少し厳しめに、自分が実施した1on1について振り返ってみてください。
- 管理職の話す時間の方が多い
- 管理職から指示や命令が出される
- 「アドバイス」という名の指示である
- 改善点のダメ出しばかりである
- 部下の話を途中で遮る
- 相づちがあいまい・タイミングが早い
- 目線が部下を向いていない
- 管理職が準備不足である
- 部下の現状について把握していない
- 前回の1on1の内容を覚えていない
- プライベートな問題に過干渉する
- 失敗の責任を追及する場になる
- ミスの原因を本人に押し付ける
- どう改善するのか前向きな姿勢で考えない
- 改善策を一緒に考えない
- 感情的な言葉が使われる
- 感情的な態度で臨む
- 他の従業員と比較する
- 時間に遅れる
- 頻繁にリスケが行われる
私の場合は、話を聞くことはできる認識ですが、「話す時間が長くなりがち」というという自覚があり、とにかく端的に伝え、聞く時間を増やす、ということを意識しています。

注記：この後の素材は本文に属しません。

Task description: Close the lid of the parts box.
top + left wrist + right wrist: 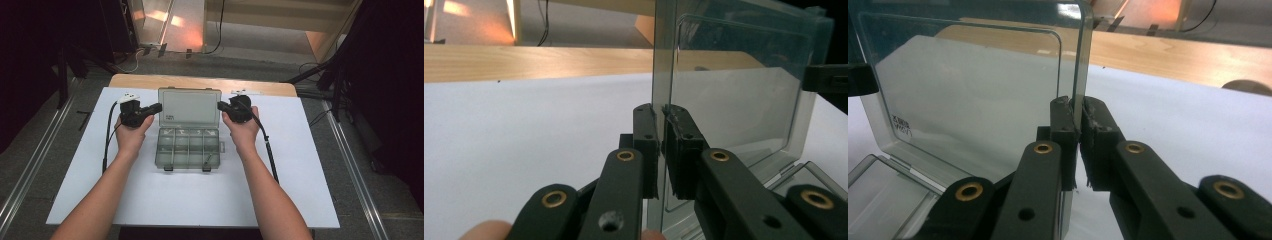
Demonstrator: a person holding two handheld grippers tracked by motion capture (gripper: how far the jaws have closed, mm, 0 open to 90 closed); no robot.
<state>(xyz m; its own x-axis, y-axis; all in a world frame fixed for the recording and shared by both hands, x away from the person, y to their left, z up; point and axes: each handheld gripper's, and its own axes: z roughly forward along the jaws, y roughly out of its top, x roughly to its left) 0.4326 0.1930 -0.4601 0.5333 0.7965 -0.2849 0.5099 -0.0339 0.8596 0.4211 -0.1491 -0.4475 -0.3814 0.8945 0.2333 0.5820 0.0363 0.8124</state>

相手がポジティブに話を展開できるようなコメントを意識していますが、
まだまだ至らないところです。
1on1における管理職・先輩の関わり方・姿勢
最後に、管理職や先輩の関わり方についてご紹介しています。
ポイントは3つです。
未来を向く
まず、未来を向くということ。うまく進捗していないとき、物事がスムーズに進んでいないとき、1on1で「なぜできない?」と言われると、問い詰められているような気持ちになってしまいます。
それでも、原因を特定して未来を切り拓いていきたい、そんなときもあるはずです。
ただ、こういうときに「なぜできないと思いますか?」のような聞き方は、未来思考にはなりにくいです。
私はこういうときに、「あなたが前に進むのを阻害しているのは何ですか?」と聞いています。
「あなたは前に進もうとしている」という前提に立ち、「阻害しているもの」を聞いているんです。
「なぜできないの?」という問いと、同じようなことを聞いていますが、
印象が違うのではないでしょうか?
部下を主体
2点目は、部下を主体にするということです。うっかり、管理職や先輩が主人公となる1on1があります。
部下がじーっと、上司の話を聞いている、そんな1on1にはまったく効果はありません。
意識的に問いかけ、話を聞く姿勢を貫きましょう。
一緒に考える
3点目は、一緒に考えるということ。
管理職が答えを出すのではありませんが、「あなたが思うようにやってみてください」では、突き放しすぎていると感じます。
部下が目標を達成できるように、一緒に情熱を注ぎ、伴走しながら、一緒に考えましょう。
まとめ
1on1の意義や進め方、OK・NGアクションまでいくつか紹介させていただきました。
1on1は手段であり、その先にある働きやすい職場や目標の達成、エンゲージメントの向上など時間を投資するだけの価値があると実感しています。
まずは、10分でもよいので、初めて見ることをオススメします。
定期的に行うことで、職場の雰囲気や数値データを取れば、実感できることがありますので、ぜひ試してみてください。